= Instructions for the task =
When you copy the data that follows, reproduce every word exactly and leave out the images.

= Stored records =

· · · · ·

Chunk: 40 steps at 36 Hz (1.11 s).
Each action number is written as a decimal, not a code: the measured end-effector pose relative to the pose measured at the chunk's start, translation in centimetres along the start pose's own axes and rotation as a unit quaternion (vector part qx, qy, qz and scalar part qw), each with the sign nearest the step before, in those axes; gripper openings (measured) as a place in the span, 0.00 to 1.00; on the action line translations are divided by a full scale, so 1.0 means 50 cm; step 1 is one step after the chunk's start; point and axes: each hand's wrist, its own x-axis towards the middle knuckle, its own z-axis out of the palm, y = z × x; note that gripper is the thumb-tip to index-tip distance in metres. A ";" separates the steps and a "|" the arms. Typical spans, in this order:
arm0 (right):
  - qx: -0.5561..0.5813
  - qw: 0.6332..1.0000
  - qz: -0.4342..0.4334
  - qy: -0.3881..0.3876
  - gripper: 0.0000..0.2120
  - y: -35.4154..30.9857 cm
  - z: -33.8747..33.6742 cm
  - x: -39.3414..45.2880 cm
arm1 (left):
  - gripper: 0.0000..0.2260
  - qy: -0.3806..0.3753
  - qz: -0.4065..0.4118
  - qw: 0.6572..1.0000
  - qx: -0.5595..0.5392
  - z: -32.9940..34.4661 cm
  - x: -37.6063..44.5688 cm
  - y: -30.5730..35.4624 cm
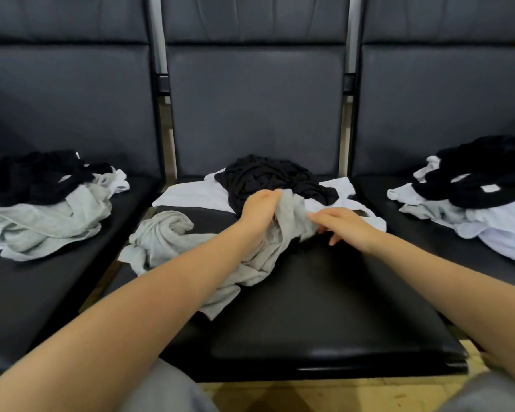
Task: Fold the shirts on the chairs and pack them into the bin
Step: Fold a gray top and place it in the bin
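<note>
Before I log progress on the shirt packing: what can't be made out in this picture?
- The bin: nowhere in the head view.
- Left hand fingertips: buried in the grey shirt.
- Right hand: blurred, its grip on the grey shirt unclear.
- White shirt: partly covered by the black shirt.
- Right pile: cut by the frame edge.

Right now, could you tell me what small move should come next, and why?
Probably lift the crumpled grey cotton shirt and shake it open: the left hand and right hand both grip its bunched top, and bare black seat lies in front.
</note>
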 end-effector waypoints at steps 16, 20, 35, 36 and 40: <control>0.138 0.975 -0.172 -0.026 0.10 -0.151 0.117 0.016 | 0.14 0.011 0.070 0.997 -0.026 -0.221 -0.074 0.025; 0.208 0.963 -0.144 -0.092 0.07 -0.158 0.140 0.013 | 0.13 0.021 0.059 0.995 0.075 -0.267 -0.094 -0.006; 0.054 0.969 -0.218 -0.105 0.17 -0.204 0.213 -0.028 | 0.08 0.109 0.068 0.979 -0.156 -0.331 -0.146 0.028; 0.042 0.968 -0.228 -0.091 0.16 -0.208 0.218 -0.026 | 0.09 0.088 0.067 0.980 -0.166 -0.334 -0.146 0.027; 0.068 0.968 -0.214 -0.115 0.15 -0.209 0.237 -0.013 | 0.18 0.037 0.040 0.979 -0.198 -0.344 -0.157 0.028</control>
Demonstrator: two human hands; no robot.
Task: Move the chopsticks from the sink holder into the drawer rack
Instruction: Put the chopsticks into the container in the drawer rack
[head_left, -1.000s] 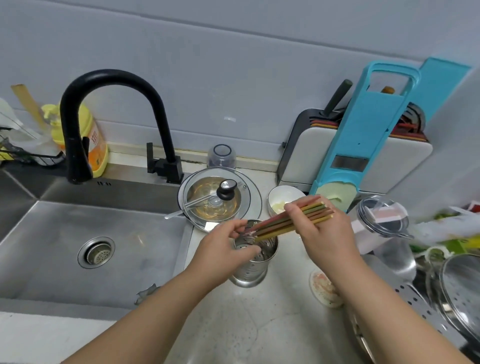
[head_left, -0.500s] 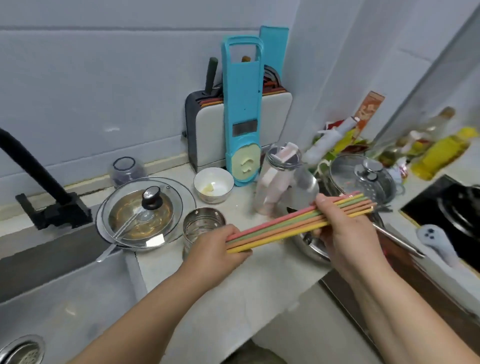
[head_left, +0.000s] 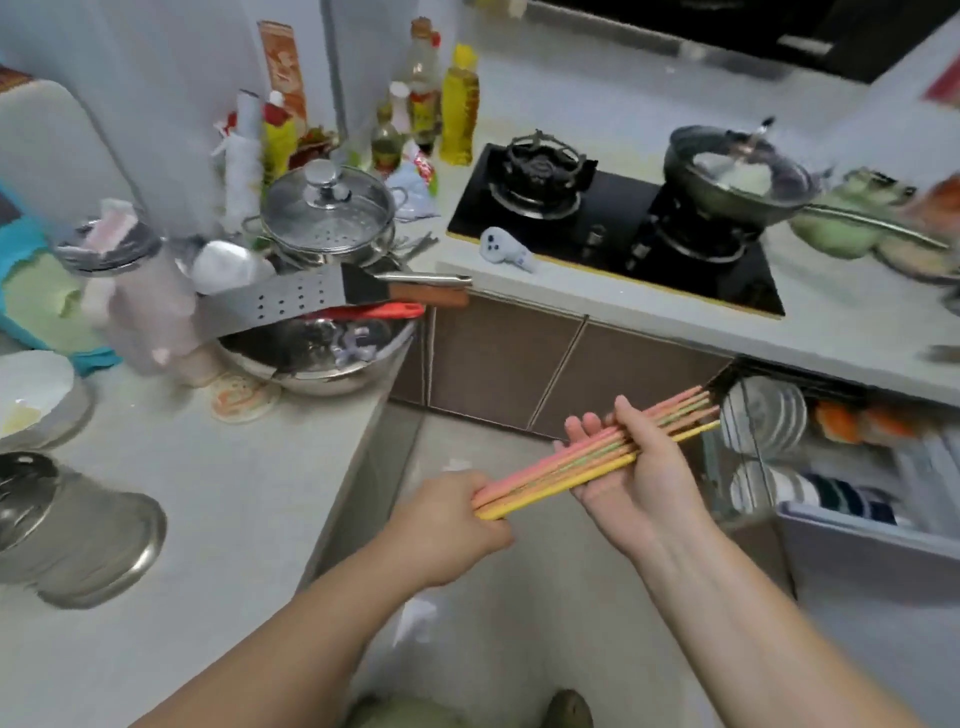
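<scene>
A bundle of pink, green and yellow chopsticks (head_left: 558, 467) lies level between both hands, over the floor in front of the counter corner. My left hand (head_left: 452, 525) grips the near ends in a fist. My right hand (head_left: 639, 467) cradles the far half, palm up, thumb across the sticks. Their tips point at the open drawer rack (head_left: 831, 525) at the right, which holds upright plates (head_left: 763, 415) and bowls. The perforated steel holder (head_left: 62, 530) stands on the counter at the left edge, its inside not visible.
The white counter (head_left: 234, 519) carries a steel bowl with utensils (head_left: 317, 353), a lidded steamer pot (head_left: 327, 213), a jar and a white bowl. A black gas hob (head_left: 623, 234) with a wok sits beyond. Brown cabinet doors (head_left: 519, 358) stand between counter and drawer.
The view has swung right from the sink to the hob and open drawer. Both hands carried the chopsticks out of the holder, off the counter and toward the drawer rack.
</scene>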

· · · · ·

= Finished task =
Chunk: 40 steps at 36 Hz (1.11 s).
Each action number is written as a decimal, not a code: the measured end-effector pose relative to the pose measured at the chunk's start, translation in centimetres along the start pose's own axes and rotation as a unit quaternion (vector part qx, qy, qz and scalar part qw), each with the sign nearest the step before, in those axes; gripper openings (measured) as a place in the span, 0.00 to 1.00; on the action line translations are divided by a full scale, so 1.0 means 50 cm; step 1 is one step after the chunk's start; point and axes: each hand's wrist, its own x-axis towards the middle knuckle, its own z-axis out of the palm, y = z × x; note that gripper is the thumb-tip to index-tip distance in metres. A ";" separates the steps and a "|" the arms. Typical spans, in this order:
arm0 (right):
  - qx: -0.5561..0.5813
  - qw: 0.6332..1.0000
  - qz: -0.4342..0.4334
  - qy: -0.3881..0.3876
  - gripper: 0.0000..0.2120
  - y: -35.4154..30.9857 cm
  - z: -33.8747..33.6742 cm
  - x: -39.3414..45.2880 cm
arm1 (left):
  - gripper: 0.0000..0.2260
  - qy: -0.3806..0.3753
  - qz: -0.4065..0.4118
  - qw: 0.6572..1.0000
  - qx: -0.5595..0.5392
  - z: -32.9940..34.4661 cm
  - x: -37.6063..44.5688 cm
  - y: -30.5730..35.4624 cm
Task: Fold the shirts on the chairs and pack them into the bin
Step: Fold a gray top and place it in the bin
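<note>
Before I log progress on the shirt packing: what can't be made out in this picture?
- The bin: nowhere in the head view.
- Left hand fingertips: buried in the grey shirt.
- Right hand: blurred, its grip on the grey shirt unclear.
- White shirt: partly covered by the black shirt.
- Right pile: cut by the frame edge.

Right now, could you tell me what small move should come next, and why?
Probably lift the crumpled grey cotton shirt and shake it open: the left hand and right hand both grip its bunched top, and bare black seat lies in front.
</note>
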 end-effector waypoints at steps 16, 20, 35, 36 and 40: <control>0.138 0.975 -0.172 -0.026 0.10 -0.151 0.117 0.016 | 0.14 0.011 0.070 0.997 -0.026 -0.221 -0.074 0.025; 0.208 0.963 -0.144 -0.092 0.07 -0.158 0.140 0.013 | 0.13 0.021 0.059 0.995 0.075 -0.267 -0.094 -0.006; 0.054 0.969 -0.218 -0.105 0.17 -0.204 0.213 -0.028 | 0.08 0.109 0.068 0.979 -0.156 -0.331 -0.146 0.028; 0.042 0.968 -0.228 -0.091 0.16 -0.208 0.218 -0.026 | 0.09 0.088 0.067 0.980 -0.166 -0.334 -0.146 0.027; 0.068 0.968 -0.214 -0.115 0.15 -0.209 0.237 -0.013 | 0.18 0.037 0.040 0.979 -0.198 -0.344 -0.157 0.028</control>
Demonstrator: two human hands; no robot.
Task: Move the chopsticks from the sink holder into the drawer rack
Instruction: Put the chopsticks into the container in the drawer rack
[head_left, -1.000s] 
[head_left, -0.500s] 
[head_left, +0.000s] 
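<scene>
A bundle of pink, green and yellow chopsticks (head_left: 558, 467) lies level between both hands, over the floor in front of the counter corner. My left hand (head_left: 452, 525) grips the near ends in a fist. My right hand (head_left: 639, 467) cradles the far half, palm up, thumb across the sticks. Their tips point at the open drawer rack (head_left: 831, 525) at the right, which holds upright plates (head_left: 763, 415) and bowls. The perforated steel holder (head_left: 62, 530) stands on the counter at the left edge, its inside not visible.
The white counter (head_left: 234, 519) carries a steel bowl with utensils (head_left: 317, 353), a lidded steamer pot (head_left: 327, 213), a jar and a white bowl. A black gas hob (head_left: 623, 234) with a wok sits beyond. Brown cabinet doors (head_left: 519, 358) stand between counter and drawer.
The view has swung right from the sink to the hob and open drawer. Both hands carried the chopsticks out of the holder, off the counter and toward the drawer rack.
</scene>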

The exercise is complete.